De ahí la importancia de la sanidad de las instituciones. Tentaciones autocráticas y autoritarias pueden existir en todas partes, pero no en todas partes se pueden ejecutar. En Estados Unidos, con un sistema judicial independiente resulta más difícil. Se cometen errores y arbitrariedades, hemos visto y conocido muchos, pero al menos existe esperanza en la justicia. Y las protestas pacíficas pueden acelerarla, como en el caso de estos últimos días, en que las protestas contribuyeron a que los policías que observaron impertérritos la muerte de George Floyd fueran detenidos. En Nicaragua mientras el régimen Ortega Murillo continúe pisoteando las instituciones y sometiéndolas a su arbitrio, no tendremos justicia y tampoco tenemos garantizado el derecho a la vida que tendría que ser una obligación primordial del Estado.
Es posible que estas enseñanzas de lo que estamos viendo en Estados Unidos y sus diferencias con Nicaragua, las achaquemos solamente a que aquel es un país rico y nosotros somos un país empobrecido. O que las cuestiones raciales impulsan estas protestas. Es cierto que este es un elemento fundamental, los cientos de años de racismo persisten en la mente de muchas personas desgraciadamente. Pero en nuestro país, las diferentes repercusiones del manejo de las protestas tienen otro origen.
Como ciudadanía no supimos protegernos de las arbitrariedades que se fueron gestando poco a poco y escuchamos como cantos de sirena las voces de alerta que desde diferentes trincheras nos llegaban. A las ya mencionadas, agrego las advertencias que nos hacía el coronel en retiro Irving Dávila (QEPD) sobre las modificaciones al Código Militar, según la ley No. 855, aprobada el 30 de enero de 2014, cuando a la tarea de Defensa Nacional, se agregó la “Seguridad Nacional”, sin especificar claramente lo que sería esa tarea. A lo mejor sería brindar su apoyo a los paramilitares, como se ha documentado ampliamente.

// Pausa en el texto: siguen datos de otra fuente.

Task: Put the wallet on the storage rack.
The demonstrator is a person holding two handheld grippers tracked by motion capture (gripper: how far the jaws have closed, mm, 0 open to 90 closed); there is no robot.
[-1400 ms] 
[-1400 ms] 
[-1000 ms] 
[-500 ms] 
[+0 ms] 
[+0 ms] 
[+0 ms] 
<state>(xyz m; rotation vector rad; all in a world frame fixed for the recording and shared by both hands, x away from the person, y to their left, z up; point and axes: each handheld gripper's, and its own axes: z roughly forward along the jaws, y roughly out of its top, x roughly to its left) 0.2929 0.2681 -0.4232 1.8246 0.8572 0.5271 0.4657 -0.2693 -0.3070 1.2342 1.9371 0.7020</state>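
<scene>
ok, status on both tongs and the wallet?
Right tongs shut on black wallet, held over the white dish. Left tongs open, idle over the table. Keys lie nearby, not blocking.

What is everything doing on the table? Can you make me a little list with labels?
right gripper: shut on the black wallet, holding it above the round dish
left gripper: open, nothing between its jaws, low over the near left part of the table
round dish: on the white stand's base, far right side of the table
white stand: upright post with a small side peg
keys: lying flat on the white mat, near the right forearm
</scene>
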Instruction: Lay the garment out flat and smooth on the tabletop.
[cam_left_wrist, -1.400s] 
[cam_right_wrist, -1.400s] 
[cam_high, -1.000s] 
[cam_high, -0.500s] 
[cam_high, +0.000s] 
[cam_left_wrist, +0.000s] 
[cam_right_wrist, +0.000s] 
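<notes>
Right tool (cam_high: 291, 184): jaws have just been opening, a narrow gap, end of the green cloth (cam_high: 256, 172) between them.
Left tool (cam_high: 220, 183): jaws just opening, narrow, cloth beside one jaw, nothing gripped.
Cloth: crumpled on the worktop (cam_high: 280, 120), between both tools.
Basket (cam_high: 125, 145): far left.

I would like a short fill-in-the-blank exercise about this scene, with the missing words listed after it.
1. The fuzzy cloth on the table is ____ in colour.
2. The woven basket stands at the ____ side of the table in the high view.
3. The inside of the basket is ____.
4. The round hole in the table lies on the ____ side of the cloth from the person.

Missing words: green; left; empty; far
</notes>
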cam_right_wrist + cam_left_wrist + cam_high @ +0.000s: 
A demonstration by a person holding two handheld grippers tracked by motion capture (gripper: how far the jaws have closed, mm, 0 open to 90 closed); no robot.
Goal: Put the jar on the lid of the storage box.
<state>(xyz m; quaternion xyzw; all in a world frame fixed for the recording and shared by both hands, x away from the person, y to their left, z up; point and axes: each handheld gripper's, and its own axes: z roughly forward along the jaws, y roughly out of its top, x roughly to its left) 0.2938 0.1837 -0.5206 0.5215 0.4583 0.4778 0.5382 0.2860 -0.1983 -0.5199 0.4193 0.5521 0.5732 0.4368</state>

Y quizá la más delicada de todas las modificaciones al citado Código Militar, la “conducción política” del Ejército pasó a manos del presidente de la República, con lo que la sujeción institucional del poder militar al poder civil, a través del Ministerio de Defensa, se trasladó al presidente. De esta forma, el obsecuente y hoy sancionado General Avilés va para su tercer período por obra y gracia de Ortega.
Confiemos en que, estas advertencias y la confirmación de sus peligros, nos permitan reflexionar sobre nuestro futuro como nación democrática y que si algo podemos sacar de estas experiencias dolorosas es que nuestra lucha no terminará cuando Ortega y Murillo pasen a otro plano de vida, sino cuando los y las nicaragüenses ejerzamos verdaderamente nuestra ciudadanía y sepamos exigir y defender los derechos que como seres humanos nos asisten.